You find that description all over the New Testament, for instance, but the closest you get to a threefold structure is at one point in the gospel of Luke, there’s a reference to the law, the prophets and the Psalms, but that still doesn’t tell us about whether there’s a full fledge third section called the VE for that it’s going to be after the time of Christ. So I mentioned this at the outset. So Josephus who was writing at the end of the first century is the first to clearly have that tripartite structure. There’s other people who might have it earlier, but whether they have it or not, that doesn’t tell us which books are in there. That point will become more important as we go on and see people who try to claim, oh, they had the exact same Bible that modern Jews and modern Protestant Old Testaments have that we just don’t actually have that evidence.
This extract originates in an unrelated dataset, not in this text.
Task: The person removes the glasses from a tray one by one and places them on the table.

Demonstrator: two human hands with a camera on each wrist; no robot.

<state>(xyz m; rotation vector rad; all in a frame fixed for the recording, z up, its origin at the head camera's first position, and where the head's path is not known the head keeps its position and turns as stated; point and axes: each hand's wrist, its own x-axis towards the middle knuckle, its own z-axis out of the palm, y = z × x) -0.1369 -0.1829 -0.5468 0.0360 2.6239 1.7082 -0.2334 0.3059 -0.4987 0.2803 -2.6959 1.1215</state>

So that’s the first Dr. Brian Edwards. I want to turn now to Dr. Michael Krueger because he’s written a lot on the canon. He focuses more on the canon of the New Testament, but he’s got plenty to say about where the Old Testament canon allegedly came from and when the books were all compiled into one. And so just as Brian Edwards is really clear that one reason that he wants to believe that the books were settled early was to defend the 66 book, Protestant Bible Krueger is just as clear that one of the reasons he wants to believe the books were settled early is to get rid of the need for anything like the church.

Video:

Do you have any thoughts on the canonization of the Old Testament books? Well, one thing that’s a big subject, as you might imagine, one thing that I think is worth noting is it seems to be well established and agreed upon in Jesus’s own day. If you think about it, the Jesus and the Pharisees and Jesus and the Jewish leaders disagreed about virtually everything, every theological thing you could come up with. They were on different sides of it, always arguing the debating, but you never hear one time in the debate Jesus quote from a scriptural book and a Pharisee say, well, that’s not in our Bible, or, well, that’s in your Bible, not in our Bible. What you realize is that Israel, as God’s people had rallied around and had received and recognized these books for quite a while before Jesus showed up on the scene. So it was an established core thing that seemed to be well in place by Jesus’s day. And here’s the thing I want you to realize. It was in place in Jesus’s day without a vote, without a church council and without some sort of decision-making body, the Council of Jamia that was mentioned a moment ago used to be thought of as a thing that did some of that in the first century ad, but it’s been shown now that it really doesn’t play that role, and scholars have changed their direction on that.

Joe:

So here again, almost everything that Dr. Krueger says is contradicted by the best scholarship, and I’ll show why. But there’s one thing he says here again, that’s really important. If you’ve ever heard people claim, oh, the Council of Jamia settled which books did and didn’t belong in the Bible, that is a real oversimplification of the evidence itself, and scholars no longer lean in that direction first because council makes it sound like something like the First Council of Nsea like an official church body, and Judaism doesn’t have that kind of structure. But second, the role of the Jamia Rabbis, which we’re going to look into in a little bit here, is maybe less and more complicated than we originally realized. So anyone saying Council of Jamia, that is outdated scholarship. Nobody in the early church, nobody in early Judaism claims there was a council at Jamia that settled these kind of questions.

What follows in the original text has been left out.